Игорь яростно засопел в трубку.
— Он тебя все также донимает? — спросил я.
— Да плевать я на него хотел! — не менее яростно рявкнул он — похоже, не только для моих ушей.
— А вот и зря, — снова понизил я голос, чтобы дошло только до его ушей. — Ты сейчас можешь оказать нам всем еще одну неоценимую услугу. Записывай все его проявления враждебности: даты, время, обстоятельства и, главное, их последствия. Например, вечером он у тебя над душой стоит, заснуть не дает — а на следующий день ты проспал или на занятиях от головной боли мучился.
— Зачем? — озадаченно спросил он.
— Однажды твоя мать придет в себя, — терпеливо объяснил я. — Вот тогда мы за наблюдателей и возьмемся. И чем больше у нас будет доказательств их пристрастности, тем быстрее мы их на место поставим.

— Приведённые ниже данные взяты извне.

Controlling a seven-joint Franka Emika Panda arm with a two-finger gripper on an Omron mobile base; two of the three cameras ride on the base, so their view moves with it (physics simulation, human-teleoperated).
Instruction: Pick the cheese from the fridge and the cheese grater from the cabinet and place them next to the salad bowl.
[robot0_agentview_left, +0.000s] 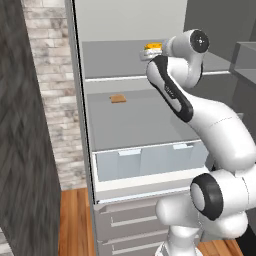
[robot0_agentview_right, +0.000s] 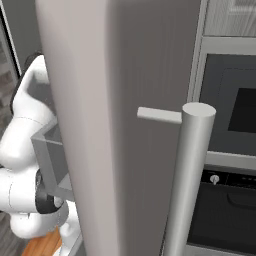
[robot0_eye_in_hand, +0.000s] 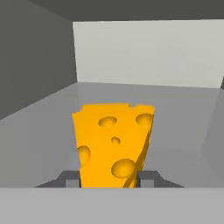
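Observation:
The cheese (robot0_eye_in_hand: 113, 144), a yellow-orange wedge with round holes, stands upright between the two dark fingertips in the hand view. My gripper (robot0_eye_in_hand: 108, 178) is shut on its lower part, one finger (robot0_eye_in_hand: 68, 178) on each side. In the left base view the cheese (robot0_agentview_left: 153, 47) shows as a small yellow spot over the upper shelf of the open fridge (robot0_agentview_left: 125, 60), just left of my wrist. I cannot tell whether its base touches the grey shelf (robot0_eye_in_hand: 43, 135). The fridge's pale back wall (robot0_eye_in_hand: 148, 52) lies behind it.
A flat tan-brown slab (robot0_agentview_left: 118, 98) lies on the shelf below. Pale blue drawers (robot0_agentview_left: 150, 162) sit under that shelf. The open fridge door (robot0_agentview_right: 125, 125) with its thick bar handle (robot0_agentview_right: 187, 180) stands close on the right, and a dark oven (robot0_agentview_right: 232, 115) is beyond it.

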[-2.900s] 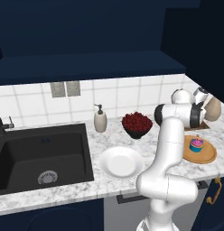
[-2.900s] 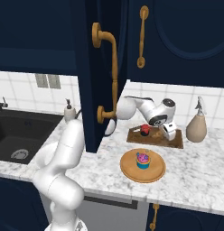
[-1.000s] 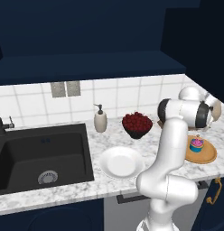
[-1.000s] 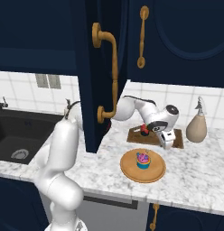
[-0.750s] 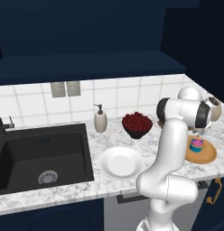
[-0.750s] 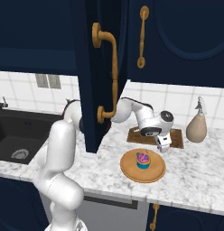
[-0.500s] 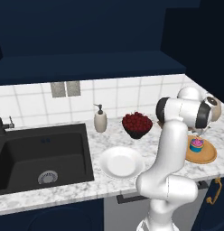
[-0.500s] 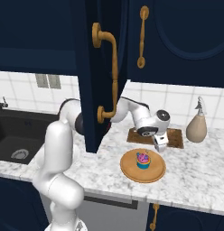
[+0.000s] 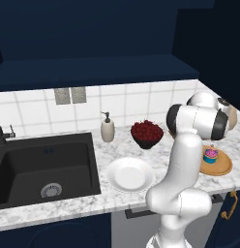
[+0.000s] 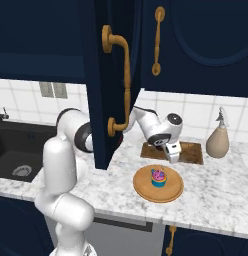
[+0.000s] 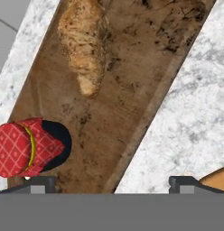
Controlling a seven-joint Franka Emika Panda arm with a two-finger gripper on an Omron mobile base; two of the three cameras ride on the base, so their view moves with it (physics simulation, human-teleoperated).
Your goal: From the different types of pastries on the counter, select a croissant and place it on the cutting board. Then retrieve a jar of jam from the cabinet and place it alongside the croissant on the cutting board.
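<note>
We look across a marble bench (image 10: 216, 180) under navy wall cabinets; one cabinet (image 10: 113, 75) door stands open toward us in the right base view. Our white arm reaches from the lower left of that view toward the bench's back, at about one o'clock from its base.

There, against the tiled wall, lies the dark-brown board (image 10: 188, 152). In the hand view it runs as a diagonal band, and both task things sit on it. The croissant (image 11: 84, 43) lies at eleven o'clock, golden and flaky. The jam jar (image 11: 28, 146), with its red checked cap, stands at eight o'clock, near the croissant but apart from it.

Our claw (image 10: 173, 155) hangs over the board with its jaws spread wide and nothing between them. Its two dark tips show at the bottom of the hand view, one beside the jar, the other over bare marble; neither touches anything.

A round tan disc (image 10: 158, 186) holding the pink cupcake (image 10: 157, 177) sits at the bench front, at six o'clock from the board.

We judge both placements made, with the jar just let go. What remains, we think, is to lift straight away without nudging the jar, which stands close to the left tip.
</note>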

— Обещаешь? — тут же отозвался Игорь.
— Конечно, — уверенно ответил я.
— Нет, обещаешь, что мы вместе их на место поставим? — уточнил он.
— Хорошо, — уже не так уверенно согласился я.
Необходимость вернуть Татьяну обрастала все новыми гранями — пожалуй, только ей, из собственного опыта, удастся убедить нашего сына в важности обеспечения нашего же тыла.